Empreendimentos públicos e privados apostam em energias renováveis

Foto de placa solar

10/02/2020

O sol é uma fonte de energia totalmente limpa e inesgotável, irradiado o ano todo no Brasil. Com o advento da tecnologia fotovoltaica, tornou-se possível a utilização dessa energia na produção de energia elétrica, trazendo inúmeros benefícios ao meio ambiente, futuras gerações e economia nas tarifas. Tudo isso com baixo custo de manutenção. Esse fato está incentivando novos projetos de energias renováveis por todo país.

Um exemplo é o projeto Mandala Solar realizado pelo Instituto Federal de Educação, Ciência e Tecnologia do Ceará (IFCE) de Juazeiro do Norte, que criou uma horta comunitária em formato de mandala, técnica de construção sustentável aplicada a pequenas plantações, que utiliza energia solar para alimentar seu sistema de irrigação. O modelo de vanguarda promove energia limpa e economia diante do alto custo da energia elétrica fornecida pela rede pública ou, até mesmo, poderá suprir a ausência dela em regiões isoladas, servindo de inspiração aos produtores agrícolas do semiárido nordestino.

Já o projeto de captação solar desenvolvido pela prefeitura de Juazeiro do Norte instalou 296 placas fotovoltaicas no alto de um ginásio. A iniciativa gera aproximadamente 118.492 quilowatts-hora (kWh) por ano, o suficiente para abastecer de eletricidade cerca de 65 famílias de classe média, com um investimento de instalação de R$ 650 mil. É importante ressaltar que no Nordeste encontram-se os melhores índices de radiação solar incidente por ano, com valores que atingem de 1.752 a 2.190 (kWh) por mês. No ano passado, o primeiro Arranjo Produtivo Local (APL), voltado para as energias eólica e solar, surgiu na cidade de Sorocaba, em São Paulo. O objetivo é reunir as empresas locais para reforçar a articulação, interação, cooperação e aprendizagem entre si e com outros importantes personagens da região, como governo, associações, instituições de crédito, ensino e pesquisa.

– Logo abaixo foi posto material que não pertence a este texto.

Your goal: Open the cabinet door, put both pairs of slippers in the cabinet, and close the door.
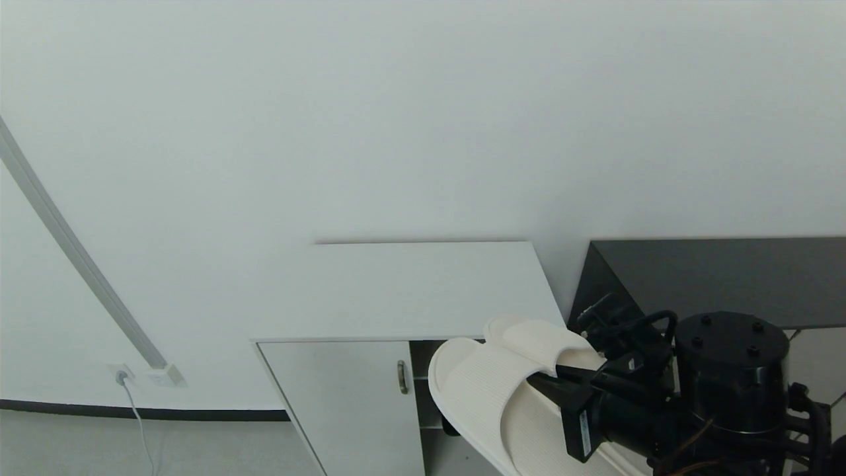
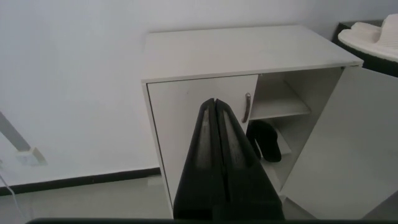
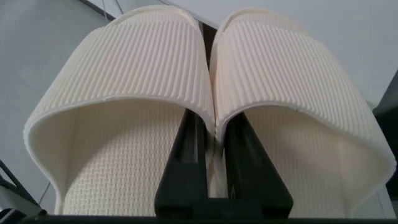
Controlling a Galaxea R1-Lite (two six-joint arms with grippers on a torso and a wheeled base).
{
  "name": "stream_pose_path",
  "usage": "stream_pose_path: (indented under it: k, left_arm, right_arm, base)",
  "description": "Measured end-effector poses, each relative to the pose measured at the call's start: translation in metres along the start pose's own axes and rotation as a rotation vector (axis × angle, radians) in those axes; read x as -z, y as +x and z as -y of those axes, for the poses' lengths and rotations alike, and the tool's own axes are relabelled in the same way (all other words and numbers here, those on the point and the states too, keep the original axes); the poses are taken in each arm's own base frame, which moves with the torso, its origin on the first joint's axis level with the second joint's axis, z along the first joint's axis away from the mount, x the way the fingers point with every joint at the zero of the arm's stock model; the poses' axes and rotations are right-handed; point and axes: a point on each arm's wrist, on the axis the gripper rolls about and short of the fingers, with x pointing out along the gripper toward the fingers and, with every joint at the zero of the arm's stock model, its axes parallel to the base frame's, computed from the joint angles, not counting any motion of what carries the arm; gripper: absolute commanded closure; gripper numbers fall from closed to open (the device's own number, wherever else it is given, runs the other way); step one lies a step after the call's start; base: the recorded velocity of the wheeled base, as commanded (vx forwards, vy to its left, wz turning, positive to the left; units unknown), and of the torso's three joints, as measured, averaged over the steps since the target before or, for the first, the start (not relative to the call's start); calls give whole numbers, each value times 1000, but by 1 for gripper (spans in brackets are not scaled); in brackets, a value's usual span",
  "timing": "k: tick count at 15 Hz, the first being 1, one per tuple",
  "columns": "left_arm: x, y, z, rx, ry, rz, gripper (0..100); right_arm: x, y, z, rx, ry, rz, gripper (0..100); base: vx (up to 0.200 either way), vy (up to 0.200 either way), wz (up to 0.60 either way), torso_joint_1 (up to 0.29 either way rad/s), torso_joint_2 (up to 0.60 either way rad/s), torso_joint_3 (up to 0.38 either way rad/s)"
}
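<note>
The pair of cream ribbed slippers (image 1: pixel 492 396) (image 3: pixel 149 74) is up in the air, at 5 o'clock in the head view. They lie side by side, soles touching along their inner edges. Their long axis runs from 4 o'clock to 10 o'clock, with the rounded toes leading toward 10 o'clock and the heels back at the wrist. The right gripper (image 1: pixel 562 382) (image 3: pixel 214 155) carries them from the heel end. One black finger (image 3: pixel 186 168) sits inside each slipper, and the two adjoining inner walls are pinched between the fingers. The toes hang in front of the open right half of the low white wooden cabinet (image 1: pixel 410 291) (image 2: pixel 236 50), just at 3 o'clock of its shut left door (image 1: pixel 344 403) and that door's small metal handle (image 1: pixel 401 377). In the left wrist view the right door (image 2: pixel 348 143) is swung wide. Behind it are a white inner shelf (image 2: pixel 280 106) and, lower down, a pair of black slippers (image 2: pixel 266 140) lying inside the cabinet. The left gripper (image 2: pixel 214 102) hangs in front of the shut door, its dark fingers pressed flat together with nothing between them. At 3 o'clock of the cabinet top is a dark grey counter (image 1: pixel 720 277). At 8 o'clock of the head view a wall socket with a white cable (image 1: pixel 122 378) sits at the foot of a slanting grey wall strip (image 1: pixel 79 258).
</note>
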Motion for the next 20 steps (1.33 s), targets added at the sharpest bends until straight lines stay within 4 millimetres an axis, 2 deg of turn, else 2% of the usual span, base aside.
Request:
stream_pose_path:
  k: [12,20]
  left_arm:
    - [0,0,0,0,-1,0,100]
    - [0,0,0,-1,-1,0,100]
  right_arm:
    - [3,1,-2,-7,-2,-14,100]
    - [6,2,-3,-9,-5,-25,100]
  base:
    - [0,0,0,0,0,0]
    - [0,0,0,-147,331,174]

Sorocaba, que fica a cerca de 100 quilômetros da capital, conta com 98 instalações que produzem energia solar com potência de 482 quilowatts (kW). Cerca de 25 empresas da cidade farão parte do APL, um grupo multissetorial para incentivar as energias renováveis. A ação tem o objetivo de dobrar a produção de energias renováveis e, dessa forma, a geração de empregos no prazo de dez anos.

Em 2015, o governo de São Paulo publicou dois decretos que incentivam a produção de energia elétrica por micro e minigeradores e de peças para os setores de energia solar e eólica. O decreto nº 61.439/2015 concede isenção de ICMS sobre a energia elétrica fornecida para microgeradores e minigeradores na quantidade correspondente à energia elétrica injetada na rede de distribuição.

Já o decreto nº 61.440/2015 oferece isenção de ICMS para a produção de equipamentos destinados a geração de energia eólica e solarimétrica. A medida isenta o ICMS das partes e peças de aerogeradores, geradores fotovoltaicos e torres para suporte de energia eólica.

Estão contemplados pela medida também os conversores de frequência de 1.600 kVA e 620 volts, fio retangular de cobre esmaltado de 10 por 3,55 milímetros e barra de cobre 9,4 por 3,5 milímetros. Assim o estado de São Paulo vem ampliando sua participação na geração de energia fotovoltaica. Sua capacidade instalada de energia solar é de aproximadamente 60 MW. A primeira usina paulista é a de Tanquinho, no município de Campinas, com potência de 1.082 KWp (medida de potência energética associada às células fotovoltaicas referente à quantidade máxima de energia elétrica que o sistema pode produzir em determinado instante) e capacidade de gerar 1,6 GWh por ano. Essa energia é suficiente para suprir cerca de 1.300 residências com consumo de 100 KWh/mês cada.

Existem ainda outros empreendimentos cadastrados em São Paulo com destaque para as instalações na Cidade Universitária e no Parque Villa-Lobos, ambos na capital. Ainda este ano, a Ambev vai inaugurar em Uberlândia, em Minas Gerais, uma usina solar capaz de gerar energia suficiente para abastecer 100% dos centros de distribuição que a companhia mantém no estado. O sistema combinado terá de 4.905 painéis solares e capacidade de geração de 1.815 kWp. Com isso, contribuirá para que 1.910 toneladas de CO2 deixem de ser emitidas, garantindo uma operação mais sustentável.